Kronzeuge sagt gegen über 800 Personen aus

Für ihren politischen Vernichtungsfeldzug gegen die kurdische Opposition unterhält die türkische Justiz einen Kronzeugenpool, aus dem sie sich nach Bedarf bedient. Der Kronzeuge Ümit Akbıyık hat Aussagen gegen über 800 Personen gemacht.

Die Justiz in der Türkei unterhält einen Kronzeugenpool, aus dem sie sich in politischen Strafprozessen nach Bedarf bedienen kann. Wiederholt hat sich in Gerichtsverfahren herausgestellt, dass es sich bei Zeug:innen der Anklage um fiktive Personen handelte. Ein tatsächlich existierender Kronzeuge ist Ümit Akbıyık, der früher im Jugendrat der HDP aktiv war und der Repression nicht standgehalten hat. Auf seinen Aussagen basiert unter anderem ein Ermittlungsverfahren der Generalstaatsanwaltschaft Diyarbakır (ku. Amed), in dem im April über 200 Personen zur Festnahme ausgeschrieben wurden, darunter Rechtsanwält:innen, Politiker:innen, Journalist:innen, Künstler:innen und Aktivist:innen. Über vierzig der Betroffenen wurden verhaftet. In den Verfahren stellte sich heraus, dass Akbıyık innerhalb von drei Tagen bei der Polizei in Amed gegen 600 Personen ausgesagt hatte. In der folgenden Zeit stieg die Anzahl der Beschuldigten auf über 800. In den Aussageprotokollen heißt es jeweils zu Beginn: „Die Person, nach der Sie mich gefragt haben...“.

Eine der Personen, nach der Akbıyık gefragt wurde und die im April aufgrund seiner Aussage verhaftet wurde, ist Berfin Can, Mitglied des Partei- und Jugendrats der HDP. Die junge Kurdin wurde am ersten Verhandlungstag im Prozess wegen angeblicher Mitgliedschaft in der PKK aus der Untersuchungshaft entlassen.
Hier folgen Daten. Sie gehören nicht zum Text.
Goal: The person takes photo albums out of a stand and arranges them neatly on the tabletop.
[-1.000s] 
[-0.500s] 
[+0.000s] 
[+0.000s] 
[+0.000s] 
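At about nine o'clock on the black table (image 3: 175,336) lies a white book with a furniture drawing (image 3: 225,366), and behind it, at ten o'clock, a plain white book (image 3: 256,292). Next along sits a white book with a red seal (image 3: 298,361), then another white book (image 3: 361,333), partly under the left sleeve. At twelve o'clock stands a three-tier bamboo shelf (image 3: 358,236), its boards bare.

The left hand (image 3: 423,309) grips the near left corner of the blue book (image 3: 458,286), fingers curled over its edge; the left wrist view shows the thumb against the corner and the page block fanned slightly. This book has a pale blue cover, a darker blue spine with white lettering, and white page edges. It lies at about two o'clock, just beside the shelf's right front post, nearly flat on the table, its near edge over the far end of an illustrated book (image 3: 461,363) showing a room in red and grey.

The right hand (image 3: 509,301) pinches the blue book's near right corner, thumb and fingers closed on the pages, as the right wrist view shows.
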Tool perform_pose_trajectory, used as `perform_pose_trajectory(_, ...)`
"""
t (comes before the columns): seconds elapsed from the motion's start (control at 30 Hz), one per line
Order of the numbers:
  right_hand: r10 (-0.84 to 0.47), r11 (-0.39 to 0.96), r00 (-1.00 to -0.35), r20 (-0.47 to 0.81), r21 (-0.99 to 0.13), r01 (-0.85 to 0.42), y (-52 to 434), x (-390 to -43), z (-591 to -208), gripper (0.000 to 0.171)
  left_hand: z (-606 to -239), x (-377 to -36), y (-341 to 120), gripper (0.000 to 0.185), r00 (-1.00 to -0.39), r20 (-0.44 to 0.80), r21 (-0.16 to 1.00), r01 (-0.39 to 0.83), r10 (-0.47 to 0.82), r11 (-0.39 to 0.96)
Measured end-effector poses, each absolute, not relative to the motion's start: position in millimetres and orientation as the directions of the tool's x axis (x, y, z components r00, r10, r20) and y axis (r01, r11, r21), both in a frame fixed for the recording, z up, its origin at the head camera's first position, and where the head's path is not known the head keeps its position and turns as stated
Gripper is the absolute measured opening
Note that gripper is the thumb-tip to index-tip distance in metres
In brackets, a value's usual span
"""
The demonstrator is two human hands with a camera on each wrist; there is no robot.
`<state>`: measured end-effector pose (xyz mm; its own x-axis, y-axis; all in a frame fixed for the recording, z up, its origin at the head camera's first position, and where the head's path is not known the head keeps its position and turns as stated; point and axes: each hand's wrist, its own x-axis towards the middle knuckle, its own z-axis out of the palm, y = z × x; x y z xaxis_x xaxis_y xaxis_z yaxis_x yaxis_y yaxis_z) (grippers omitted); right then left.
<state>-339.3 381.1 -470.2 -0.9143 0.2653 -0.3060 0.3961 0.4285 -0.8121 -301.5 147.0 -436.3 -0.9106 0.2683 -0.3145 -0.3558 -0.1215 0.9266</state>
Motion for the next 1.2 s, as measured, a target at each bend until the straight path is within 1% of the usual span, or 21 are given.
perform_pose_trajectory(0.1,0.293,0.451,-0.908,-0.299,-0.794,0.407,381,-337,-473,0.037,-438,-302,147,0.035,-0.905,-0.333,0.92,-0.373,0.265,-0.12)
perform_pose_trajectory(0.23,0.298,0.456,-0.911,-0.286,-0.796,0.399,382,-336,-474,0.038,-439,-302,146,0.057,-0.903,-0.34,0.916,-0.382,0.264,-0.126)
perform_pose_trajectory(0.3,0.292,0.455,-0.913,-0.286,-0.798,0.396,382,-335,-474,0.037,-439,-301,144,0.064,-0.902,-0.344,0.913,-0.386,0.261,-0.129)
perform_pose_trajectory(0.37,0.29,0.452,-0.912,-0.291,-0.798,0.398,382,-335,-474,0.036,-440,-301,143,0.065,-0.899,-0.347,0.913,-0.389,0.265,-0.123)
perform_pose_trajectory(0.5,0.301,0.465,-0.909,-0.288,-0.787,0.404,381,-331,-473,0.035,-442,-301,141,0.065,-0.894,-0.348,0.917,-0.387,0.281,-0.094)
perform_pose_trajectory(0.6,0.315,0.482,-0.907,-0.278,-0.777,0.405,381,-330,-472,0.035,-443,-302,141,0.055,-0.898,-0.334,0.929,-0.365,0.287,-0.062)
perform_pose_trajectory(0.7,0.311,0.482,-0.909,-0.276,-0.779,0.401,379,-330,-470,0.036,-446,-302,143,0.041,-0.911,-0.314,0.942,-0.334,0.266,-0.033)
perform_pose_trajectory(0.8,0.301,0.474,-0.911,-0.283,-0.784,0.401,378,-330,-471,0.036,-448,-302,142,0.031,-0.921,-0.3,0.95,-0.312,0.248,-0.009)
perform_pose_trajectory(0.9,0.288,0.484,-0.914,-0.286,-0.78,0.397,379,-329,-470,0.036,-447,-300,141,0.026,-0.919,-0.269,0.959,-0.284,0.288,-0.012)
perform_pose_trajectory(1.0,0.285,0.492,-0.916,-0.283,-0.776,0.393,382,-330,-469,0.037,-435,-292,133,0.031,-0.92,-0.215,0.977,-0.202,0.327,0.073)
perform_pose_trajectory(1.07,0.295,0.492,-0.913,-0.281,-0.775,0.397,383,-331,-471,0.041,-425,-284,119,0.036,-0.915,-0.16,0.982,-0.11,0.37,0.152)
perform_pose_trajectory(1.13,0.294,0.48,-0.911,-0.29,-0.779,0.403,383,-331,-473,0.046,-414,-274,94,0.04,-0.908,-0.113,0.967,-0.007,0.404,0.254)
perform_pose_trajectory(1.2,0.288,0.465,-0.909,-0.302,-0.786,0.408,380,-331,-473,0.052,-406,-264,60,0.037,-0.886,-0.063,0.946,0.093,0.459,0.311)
In der Verhandlung vor der zweiten Kammer für schwere Straftaten in Êlih (tr. Batman) wurde mitgeteilt, dass Akbıyık auf eine gerichtliche Anfrage bei seiner Meldeadresse nicht reagiert habe. Ein weiterer Zeuge der Anklage, Şiyar Aydın, der noch im Gefängnis ist, antwortete ebenfalls nicht. Auf eine an die Zeugin Keziban Kuday gerichtete Anfrage kam die Antwort aus dem Gefängnis, dass diese entlassen wurde.

Berfin Can nahm zusammen mit ihrer Rechtsanwältin Gizem Miran über eine Videoschaltung aus dem Frauengefängnis in Amed an der Verhandlung teil und wies die Anschuldigungen gegen sie zurück. Ihre Verteidigung argumentierte, dass die Angeklagte Politikerin sei und sich öffentlich politisch betätigte. Die Aussagen gegen sie seien schwammig und könnten nicht hinterfragt werden, weil die Zeugenpersonen nicht erschienen seien. Das Gericht gab dem Antrag der Verteidigung auf Aufhebung des Haftbefehls statt und ordnete juristische Meldeauflagen an. Die Verhandlung wurde auf den 30. November vertagt.